I support The Apocalipstiks, which are a Roller Derby team in Perth. They're super cool and one of the jammers use to be my tutor at uni!


----------



## Murkrow (May 4, 2013)

The Caerphilly Catapults because they're the closest Quidditch team to where I live.


----------



## Phantom (May 4, 2013)

I liek Squirtles said:


> I'm a huge baseball fan. I follow the Detroit Tigers and the New York Mets.


 
Yeah, I don't think I can talk to you ever again.

I'm a Minnesota Twins, Wild, and Packers fan.

I also like; The Ducks (Should have stayed the Mighty Ducks, dammit), The Lynx, The Rangers, plus my favorite college teams, like University of Minnesota's men and women's hockey.


----------



## Music Dragon (May 4, 2013)

Out of genuine curiosity - what makes people support teams? I mean, it's one thing if you know someone who plays on that team or there is some other kind of personal connection, but... besides that, what makes people root for a specific team? When I watch any kind of competition I usually don't have any preconceived idea of who I want to win; I'd rather just watch the game unfold and see who deserves victory.


----------



## Phantom (May 4, 2013)

Music Dragon said:


> Out of genuine curiosity - what makes people support teams? I mean, it's one thing if you know someone who plays on that team or there is some other kind of personal connection, but... besides that, what makes people root for a specific team? When I watch any kind of competition I usually don't have any preconceived idea of who I want to win; I'd rather just watch the game unfold and see who deserves victory.


INDOCTRINATION. 

No joke. Usually people cheer for the same teams their families cheer for. 

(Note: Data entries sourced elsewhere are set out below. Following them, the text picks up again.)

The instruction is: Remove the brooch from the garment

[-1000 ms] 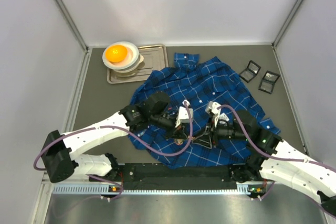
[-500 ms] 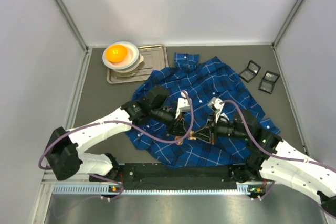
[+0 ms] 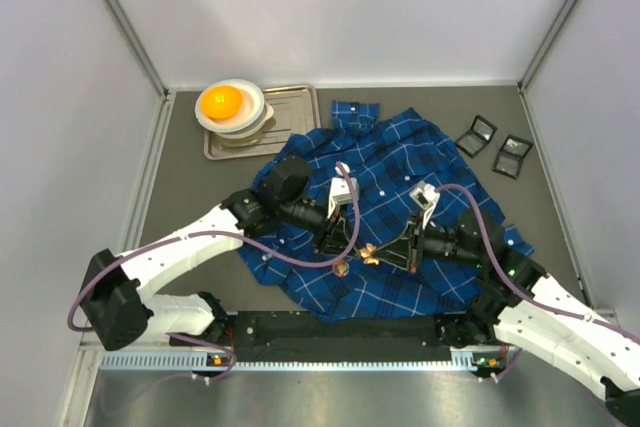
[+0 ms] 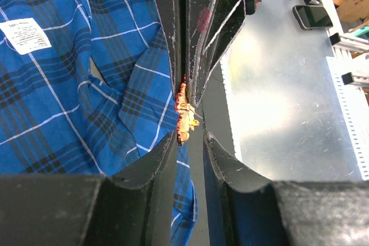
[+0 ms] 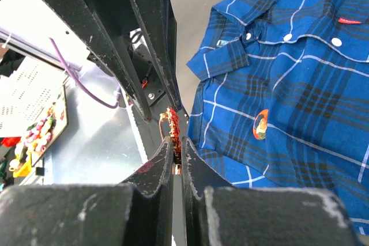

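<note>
The dark-blue plaid shirt [image 3: 400,162] lies spread out mid-table. My right gripper [image 3: 380,253] is shut on a small red-gold glittery brooch [image 3: 369,252], held edge-on between its pads in the right wrist view [image 5: 172,122] at the shirt's near part. I cannot tell whether the brooch still hangs on the cloth. My left gripper [image 3: 335,245] is open and faces the right one. Its jaws [image 4: 189,136] stand a little apart, and the brooch [image 4: 184,110] is just beyond their tips, beside a fold of the shirt [image 4: 86,84].
An orange oval badge [image 5: 260,124] sits on the shirt near the grippers. A white bowl with an orange ball [image 3: 228,104] stands on a metal tray [image 3: 295,107] at the back left. Two small black boxes [image 3: 477,134] [image 3: 513,155] lie at the back right.
The two grippers have drawn apart. The right one moved back to the right with the brooch in it. The left one moved up and left and now stands open.
</note>
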`<state>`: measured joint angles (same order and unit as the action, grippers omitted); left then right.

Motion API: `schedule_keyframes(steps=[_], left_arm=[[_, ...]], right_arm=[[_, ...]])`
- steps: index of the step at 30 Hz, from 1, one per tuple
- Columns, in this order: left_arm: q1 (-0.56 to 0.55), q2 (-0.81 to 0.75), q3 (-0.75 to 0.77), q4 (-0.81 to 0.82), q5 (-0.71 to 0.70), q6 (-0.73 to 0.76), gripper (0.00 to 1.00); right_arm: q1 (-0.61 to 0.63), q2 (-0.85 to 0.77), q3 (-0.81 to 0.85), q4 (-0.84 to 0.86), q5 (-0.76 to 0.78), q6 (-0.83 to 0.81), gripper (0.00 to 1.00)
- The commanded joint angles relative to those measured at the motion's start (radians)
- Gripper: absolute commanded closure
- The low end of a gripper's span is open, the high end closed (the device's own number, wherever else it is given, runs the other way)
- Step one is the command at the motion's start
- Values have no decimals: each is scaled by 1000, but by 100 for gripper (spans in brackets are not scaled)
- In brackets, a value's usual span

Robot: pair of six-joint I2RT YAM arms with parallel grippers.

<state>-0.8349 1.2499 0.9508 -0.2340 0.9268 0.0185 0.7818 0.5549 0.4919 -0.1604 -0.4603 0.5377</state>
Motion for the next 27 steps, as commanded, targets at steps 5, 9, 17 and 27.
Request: schedule_keyframes(steps=[5, 9, 17, 27], left_arm=[[28, 8, 13, 116, 99, -104, 70], [34, 31, 14, 117, 112, -114, 70], [36, 48, 5, 127, 147, -130, 69], [36, 91, 2, 151, 204, -154, 71]], right_arm=[[-12, -15, 4, 47, -15, 22, 100], [-12, -12, 14, 55, -18, 25, 100], [-12, -10, 17, 73, -23, 36, 100], [-12, -10, 16, 87, -21, 41, 100]])
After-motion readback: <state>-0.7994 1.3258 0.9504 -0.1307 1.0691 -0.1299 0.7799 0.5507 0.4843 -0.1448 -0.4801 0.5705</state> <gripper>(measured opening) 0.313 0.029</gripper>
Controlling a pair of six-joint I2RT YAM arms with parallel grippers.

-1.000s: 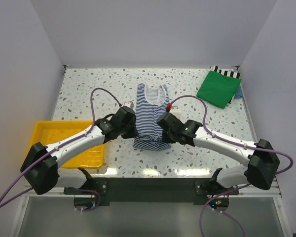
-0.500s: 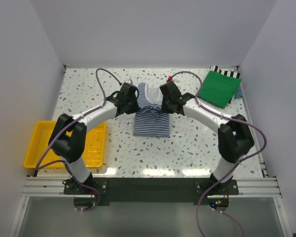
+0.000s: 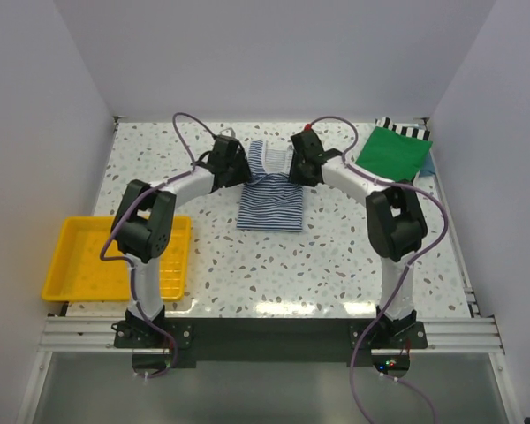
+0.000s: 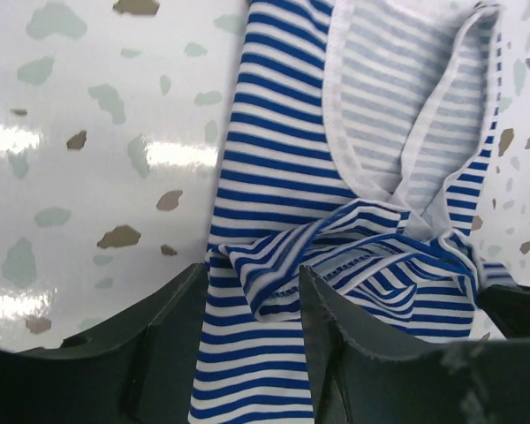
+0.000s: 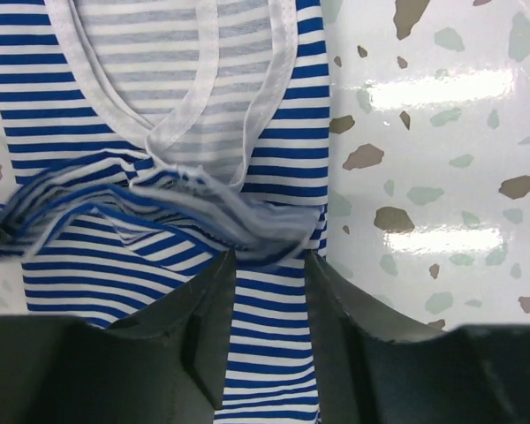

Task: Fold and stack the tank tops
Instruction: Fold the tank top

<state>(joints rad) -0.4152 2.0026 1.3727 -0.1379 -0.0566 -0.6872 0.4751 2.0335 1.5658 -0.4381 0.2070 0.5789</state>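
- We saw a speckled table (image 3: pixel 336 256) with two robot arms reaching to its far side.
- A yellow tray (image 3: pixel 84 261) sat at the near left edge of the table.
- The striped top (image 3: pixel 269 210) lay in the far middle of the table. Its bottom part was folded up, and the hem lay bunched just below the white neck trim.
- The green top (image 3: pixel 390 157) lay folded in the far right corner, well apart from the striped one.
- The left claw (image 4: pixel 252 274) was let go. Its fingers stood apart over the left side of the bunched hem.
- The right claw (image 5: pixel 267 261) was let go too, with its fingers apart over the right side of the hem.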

And different teams have different attitudes and personalities, plus certain people like specific players, etc.


----------



## opaltiger (May 5, 2013)

Surely the number one reason is that you live in/near the city they play in?


----------



## Ether's Bane (May 5, 2013)

Phantom said:


> Yeah, I don't think I can talk to you ever again.
> 
> I'm a Minnesota Twins, Wild, and Packers fan.
> 
> I also like; The Ducks (Should have stayed the Mighty Ducks, dammit), The Lynx, The Rangers, plus my favorite college teams, like University of Minnesota's men and women's hockey.


No love for the T-Wolves? (See what I did there? *is bricked for bad pun*)


----------



## Phantom (May 5, 2013)

Ether's Bane said:


> No love for the T-Wolves? (See what I did there? *is bricked for bad pun*)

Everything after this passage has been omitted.